INSTRUCTIONS FOR THE TASK: Before answering, work out how many lines below contain the string "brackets"; the reply is that number alone.

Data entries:
========================

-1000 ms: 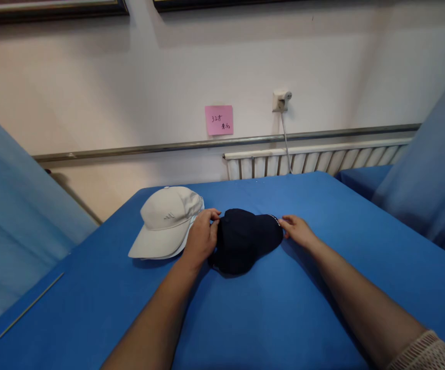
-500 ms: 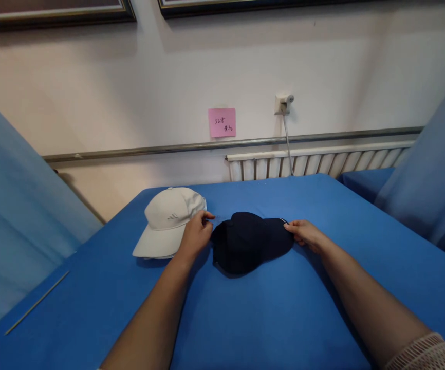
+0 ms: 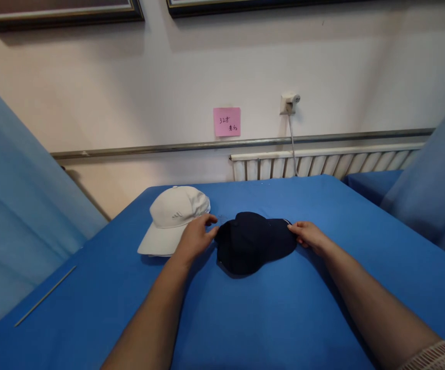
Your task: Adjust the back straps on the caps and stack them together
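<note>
A dark navy cap [image 3: 254, 241] lies flattened on the blue table [image 3: 269, 318], its brim pointing right. My left hand [image 3: 195, 237] rests at the cap's left edge, fingers curled and pinching the fabric. At the brim's right tip my right hand [image 3: 309, 235] grips the edge with bent fingers. A white cap [image 3: 173, 216] sits just left of my left hand, apparently stacked on another light cap.
A thin pale stick [image 3: 45, 296] lies near the table's left edge. Blue curtains hang on both sides. Behind the table are a white radiator [image 3: 322, 163], a wall rail, a pink note [image 3: 226, 122] and a plugged socket [image 3: 289, 103].
The navy cap has been spread wider and flatter, its brim drawn right by my right hand. My left hand slid off the crown to its left edge. The view shifted slightly.
</note>
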`<action>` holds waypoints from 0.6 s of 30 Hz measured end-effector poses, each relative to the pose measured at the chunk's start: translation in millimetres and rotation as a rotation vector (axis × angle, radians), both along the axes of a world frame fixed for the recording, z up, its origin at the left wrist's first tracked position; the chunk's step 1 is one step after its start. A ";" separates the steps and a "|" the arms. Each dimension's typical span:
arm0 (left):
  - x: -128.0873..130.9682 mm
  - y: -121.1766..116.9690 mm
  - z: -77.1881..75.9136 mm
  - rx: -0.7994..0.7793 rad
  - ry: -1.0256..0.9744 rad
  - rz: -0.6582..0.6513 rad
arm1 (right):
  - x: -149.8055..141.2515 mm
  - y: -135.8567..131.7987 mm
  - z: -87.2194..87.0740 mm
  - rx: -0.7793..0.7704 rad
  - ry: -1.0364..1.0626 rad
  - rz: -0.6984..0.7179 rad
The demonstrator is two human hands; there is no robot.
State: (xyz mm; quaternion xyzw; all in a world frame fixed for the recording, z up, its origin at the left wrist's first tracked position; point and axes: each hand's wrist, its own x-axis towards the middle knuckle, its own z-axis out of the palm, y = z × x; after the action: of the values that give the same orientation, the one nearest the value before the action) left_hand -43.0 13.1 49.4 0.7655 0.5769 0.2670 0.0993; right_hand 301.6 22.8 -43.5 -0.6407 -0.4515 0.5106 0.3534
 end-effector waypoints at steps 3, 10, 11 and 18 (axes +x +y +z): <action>12.4 2.0 -12.8 0.050 -0.009 -0.098 | 0.6 1.0 -3.1 -0.010 0.038 -0.014; 12.5 8.9 -21.6 0.103 -0.201 0.027 | 6.3 -1.1 -3.4 -0.077 0.316 0.051; 11.7 9.8 -22.0 0.101 -0.231 0.053 | 7.2 -1.4 -2.9 -0.088 0.361 0.060; 11.1 13.3 -27.8 0.120 -0.283 0.078 | 9.3 1.9 -4.5 -0.126 0.583 0.043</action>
State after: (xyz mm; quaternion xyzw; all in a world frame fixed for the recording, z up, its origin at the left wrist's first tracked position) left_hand -31.9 26.4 21.6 0.7018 0.5693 0.4101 0.1233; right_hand 310.9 24.6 -48.0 -0.4780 -0.3120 0.7074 0.4169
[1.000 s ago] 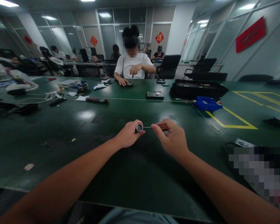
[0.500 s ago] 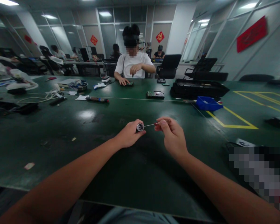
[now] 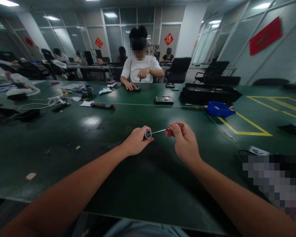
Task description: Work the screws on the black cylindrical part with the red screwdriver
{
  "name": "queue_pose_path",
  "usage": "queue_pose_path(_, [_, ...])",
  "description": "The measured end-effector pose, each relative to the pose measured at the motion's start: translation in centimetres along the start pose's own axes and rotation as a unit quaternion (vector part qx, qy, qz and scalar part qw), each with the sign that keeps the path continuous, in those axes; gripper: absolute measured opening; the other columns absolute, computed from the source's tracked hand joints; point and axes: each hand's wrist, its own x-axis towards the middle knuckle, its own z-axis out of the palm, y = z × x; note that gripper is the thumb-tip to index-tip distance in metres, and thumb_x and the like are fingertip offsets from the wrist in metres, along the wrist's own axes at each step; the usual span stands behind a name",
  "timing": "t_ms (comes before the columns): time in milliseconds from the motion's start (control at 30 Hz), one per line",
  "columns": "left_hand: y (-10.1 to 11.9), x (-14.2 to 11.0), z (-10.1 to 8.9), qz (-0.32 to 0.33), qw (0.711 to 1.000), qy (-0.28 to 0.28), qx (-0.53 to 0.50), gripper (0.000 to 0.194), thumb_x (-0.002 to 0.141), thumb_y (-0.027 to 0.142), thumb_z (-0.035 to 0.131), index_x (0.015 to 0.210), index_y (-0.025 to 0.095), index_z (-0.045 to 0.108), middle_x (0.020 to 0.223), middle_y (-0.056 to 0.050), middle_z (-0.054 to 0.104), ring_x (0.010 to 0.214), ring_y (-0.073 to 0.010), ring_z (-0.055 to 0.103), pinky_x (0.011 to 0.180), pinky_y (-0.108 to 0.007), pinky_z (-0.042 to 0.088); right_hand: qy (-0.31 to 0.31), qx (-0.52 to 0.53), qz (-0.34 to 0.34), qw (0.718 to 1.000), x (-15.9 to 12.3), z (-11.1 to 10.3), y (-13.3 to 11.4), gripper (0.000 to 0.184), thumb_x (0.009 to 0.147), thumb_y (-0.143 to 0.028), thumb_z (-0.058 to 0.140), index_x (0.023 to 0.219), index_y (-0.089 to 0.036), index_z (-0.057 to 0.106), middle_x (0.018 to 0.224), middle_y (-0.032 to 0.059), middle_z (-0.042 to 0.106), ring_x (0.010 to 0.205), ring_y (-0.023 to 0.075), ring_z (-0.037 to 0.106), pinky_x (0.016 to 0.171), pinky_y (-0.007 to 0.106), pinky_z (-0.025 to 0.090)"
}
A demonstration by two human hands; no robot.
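My left hand [image 3: 137, 141] is wrapped round a dark cylinder [image 3: 148, 134], whose round, silver-rimmed open end points toward me. What lies inside that end is too small to make out. In my right hand [image 3: 185, 140] is a thin screwdriver [image 3: 160, 131], its reddish handle pinched between thumb and fingers. The metal shaft slants down to the left, and its tip meets the open end of the cylinder. My left fingers hide most of the cylinder's body. Both hands are held above the green table [image 3: 128, 187].
Across the table a person [image 3: 143, 67] in a white shirt handles a small device. A hard drive [image 3: 164, 99], a black case [image 3: 209, 93] and a blue bin [image 3: 220, 109] stand beyond my hands. Farther left lie a second handheld tool [image 3: 102, 105] and cables [image 3: 45, 104].
My right hand has shifted slightly right and up with the screwdriver, so more of the shaft shows and it slants more. My left hand and the cylinder have barely moved.
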Motion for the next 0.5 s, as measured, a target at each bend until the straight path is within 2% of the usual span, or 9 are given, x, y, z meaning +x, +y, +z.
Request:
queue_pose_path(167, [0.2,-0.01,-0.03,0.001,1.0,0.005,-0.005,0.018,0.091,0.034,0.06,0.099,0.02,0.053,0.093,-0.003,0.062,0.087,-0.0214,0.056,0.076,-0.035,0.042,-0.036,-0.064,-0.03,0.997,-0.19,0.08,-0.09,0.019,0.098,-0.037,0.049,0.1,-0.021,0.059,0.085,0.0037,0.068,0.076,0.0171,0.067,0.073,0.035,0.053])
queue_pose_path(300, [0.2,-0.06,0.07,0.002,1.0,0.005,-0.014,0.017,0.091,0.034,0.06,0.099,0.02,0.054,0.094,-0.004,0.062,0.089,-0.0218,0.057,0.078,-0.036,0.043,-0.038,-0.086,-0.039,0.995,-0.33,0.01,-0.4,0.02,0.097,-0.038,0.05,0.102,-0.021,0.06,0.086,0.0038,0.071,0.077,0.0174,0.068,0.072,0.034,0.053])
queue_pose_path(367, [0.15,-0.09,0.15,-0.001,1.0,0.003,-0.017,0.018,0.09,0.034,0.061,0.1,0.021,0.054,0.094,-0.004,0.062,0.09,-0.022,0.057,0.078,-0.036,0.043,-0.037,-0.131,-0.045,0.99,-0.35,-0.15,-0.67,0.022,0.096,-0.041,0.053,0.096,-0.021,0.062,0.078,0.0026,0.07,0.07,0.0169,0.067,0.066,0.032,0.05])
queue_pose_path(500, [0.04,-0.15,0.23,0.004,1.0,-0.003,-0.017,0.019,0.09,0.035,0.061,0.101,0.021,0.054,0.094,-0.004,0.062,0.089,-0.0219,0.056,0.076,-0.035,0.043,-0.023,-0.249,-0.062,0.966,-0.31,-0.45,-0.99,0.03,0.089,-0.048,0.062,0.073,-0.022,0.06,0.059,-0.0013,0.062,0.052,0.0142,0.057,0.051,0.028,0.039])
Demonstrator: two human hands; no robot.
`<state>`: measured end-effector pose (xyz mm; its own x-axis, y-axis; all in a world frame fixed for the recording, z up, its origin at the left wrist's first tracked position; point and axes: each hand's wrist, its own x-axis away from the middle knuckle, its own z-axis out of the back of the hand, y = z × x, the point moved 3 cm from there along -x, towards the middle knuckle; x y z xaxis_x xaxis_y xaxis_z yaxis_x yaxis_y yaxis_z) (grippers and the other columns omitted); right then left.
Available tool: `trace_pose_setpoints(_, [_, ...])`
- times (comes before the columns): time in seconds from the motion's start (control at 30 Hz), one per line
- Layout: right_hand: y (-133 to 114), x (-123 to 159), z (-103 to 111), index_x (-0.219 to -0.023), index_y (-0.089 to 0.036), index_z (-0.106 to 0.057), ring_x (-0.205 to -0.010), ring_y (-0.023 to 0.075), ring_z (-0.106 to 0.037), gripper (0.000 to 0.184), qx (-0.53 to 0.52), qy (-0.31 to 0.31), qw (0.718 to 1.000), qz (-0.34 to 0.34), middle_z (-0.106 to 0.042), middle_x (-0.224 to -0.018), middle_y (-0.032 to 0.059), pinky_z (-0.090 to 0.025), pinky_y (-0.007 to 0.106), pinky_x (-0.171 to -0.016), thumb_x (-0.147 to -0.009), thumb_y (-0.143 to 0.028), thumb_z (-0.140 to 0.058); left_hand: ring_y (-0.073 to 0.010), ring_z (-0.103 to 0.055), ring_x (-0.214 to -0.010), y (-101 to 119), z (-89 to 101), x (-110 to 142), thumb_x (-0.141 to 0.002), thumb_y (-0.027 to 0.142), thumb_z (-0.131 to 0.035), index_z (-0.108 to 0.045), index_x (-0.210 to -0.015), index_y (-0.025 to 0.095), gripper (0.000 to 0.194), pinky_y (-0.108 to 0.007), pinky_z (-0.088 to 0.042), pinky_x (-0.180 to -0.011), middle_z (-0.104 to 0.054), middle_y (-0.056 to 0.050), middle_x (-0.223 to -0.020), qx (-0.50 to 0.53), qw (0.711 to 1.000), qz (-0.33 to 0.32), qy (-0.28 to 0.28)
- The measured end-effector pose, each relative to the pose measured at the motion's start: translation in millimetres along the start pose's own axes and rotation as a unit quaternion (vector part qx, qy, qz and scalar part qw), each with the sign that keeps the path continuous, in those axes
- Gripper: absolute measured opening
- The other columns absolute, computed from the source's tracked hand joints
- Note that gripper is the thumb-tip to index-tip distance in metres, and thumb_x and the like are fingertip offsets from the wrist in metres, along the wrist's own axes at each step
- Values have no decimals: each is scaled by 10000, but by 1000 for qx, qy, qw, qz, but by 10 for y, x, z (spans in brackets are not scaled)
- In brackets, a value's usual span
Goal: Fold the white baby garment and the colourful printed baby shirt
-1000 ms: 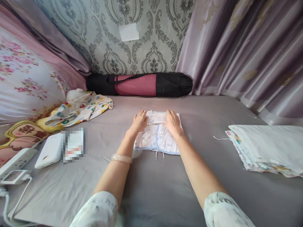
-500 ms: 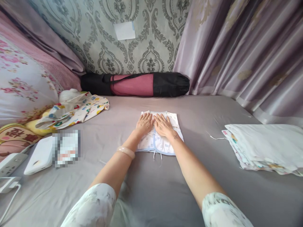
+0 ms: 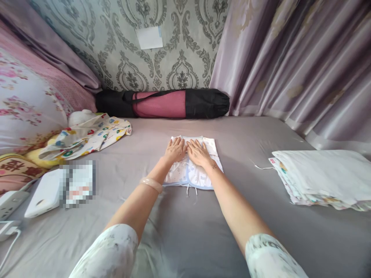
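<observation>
Left hand (image 3: 175, 150), right hand (image 3: 198, 153) shifted inward, flat, grasping nothing, atop white, blue-edged, printed garment (image 3: 200, 177)

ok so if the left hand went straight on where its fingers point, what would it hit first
The left hand would likely meet the black-and-pink bag, beyond the garment and some gray sheet, though depth is hard to judge.

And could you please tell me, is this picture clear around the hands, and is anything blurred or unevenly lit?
Head view, centre: left hand and right hand look fairly clear on the shirt; head view, left: coarse squares mask a thing; head view, right: the curtain has pale sheen, the sheet darker below.
</observation>
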<state>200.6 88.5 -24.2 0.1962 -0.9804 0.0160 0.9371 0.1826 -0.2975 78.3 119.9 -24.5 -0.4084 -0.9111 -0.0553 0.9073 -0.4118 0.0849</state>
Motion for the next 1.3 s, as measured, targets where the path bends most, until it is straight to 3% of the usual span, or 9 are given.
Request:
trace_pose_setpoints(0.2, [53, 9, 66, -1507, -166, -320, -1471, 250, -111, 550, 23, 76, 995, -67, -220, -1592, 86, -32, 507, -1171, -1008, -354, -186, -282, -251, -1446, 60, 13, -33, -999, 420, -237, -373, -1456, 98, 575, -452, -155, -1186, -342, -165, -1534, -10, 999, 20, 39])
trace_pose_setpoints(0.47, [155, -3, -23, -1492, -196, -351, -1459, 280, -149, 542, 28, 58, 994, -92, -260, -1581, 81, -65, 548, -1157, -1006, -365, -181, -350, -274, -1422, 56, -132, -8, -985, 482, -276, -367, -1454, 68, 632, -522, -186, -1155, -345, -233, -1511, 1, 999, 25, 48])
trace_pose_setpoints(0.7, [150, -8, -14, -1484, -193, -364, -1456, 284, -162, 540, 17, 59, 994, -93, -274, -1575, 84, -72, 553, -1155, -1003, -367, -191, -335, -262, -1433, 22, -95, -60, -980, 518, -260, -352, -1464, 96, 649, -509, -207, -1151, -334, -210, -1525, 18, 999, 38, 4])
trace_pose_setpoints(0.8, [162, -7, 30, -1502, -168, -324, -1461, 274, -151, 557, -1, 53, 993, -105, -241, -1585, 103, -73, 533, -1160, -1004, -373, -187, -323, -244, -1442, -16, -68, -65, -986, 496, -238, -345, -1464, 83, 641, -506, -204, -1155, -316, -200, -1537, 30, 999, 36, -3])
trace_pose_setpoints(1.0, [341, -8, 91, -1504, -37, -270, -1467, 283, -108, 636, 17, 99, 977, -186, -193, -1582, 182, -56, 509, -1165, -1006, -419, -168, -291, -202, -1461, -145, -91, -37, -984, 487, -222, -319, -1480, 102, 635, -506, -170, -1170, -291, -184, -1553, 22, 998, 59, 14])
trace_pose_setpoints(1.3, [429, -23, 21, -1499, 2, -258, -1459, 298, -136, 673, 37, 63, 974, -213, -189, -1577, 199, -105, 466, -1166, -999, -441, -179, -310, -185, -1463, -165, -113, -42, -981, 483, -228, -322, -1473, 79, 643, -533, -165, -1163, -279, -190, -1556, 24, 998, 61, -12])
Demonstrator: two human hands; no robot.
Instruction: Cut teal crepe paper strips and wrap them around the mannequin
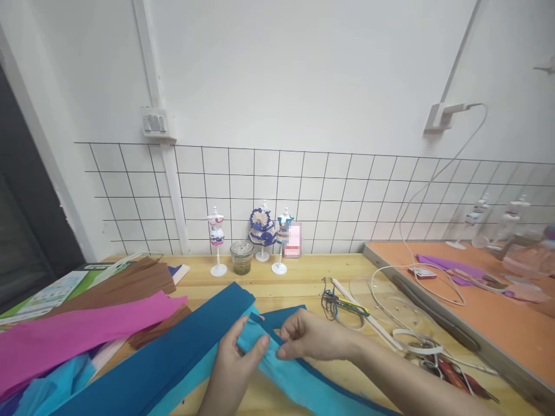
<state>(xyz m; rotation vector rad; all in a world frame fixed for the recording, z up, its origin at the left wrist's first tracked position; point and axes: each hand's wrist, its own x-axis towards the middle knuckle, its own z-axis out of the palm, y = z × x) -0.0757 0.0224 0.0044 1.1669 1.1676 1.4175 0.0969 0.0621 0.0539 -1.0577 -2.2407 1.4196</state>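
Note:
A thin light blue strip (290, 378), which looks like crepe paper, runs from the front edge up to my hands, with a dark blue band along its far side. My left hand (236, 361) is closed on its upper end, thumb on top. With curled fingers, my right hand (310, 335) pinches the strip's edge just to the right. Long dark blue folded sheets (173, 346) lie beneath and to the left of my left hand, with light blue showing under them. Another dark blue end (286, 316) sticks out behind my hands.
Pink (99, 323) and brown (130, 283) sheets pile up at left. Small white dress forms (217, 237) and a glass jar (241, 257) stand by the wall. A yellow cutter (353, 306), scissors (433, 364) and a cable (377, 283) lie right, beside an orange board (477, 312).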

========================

TASK SOLUTION: 2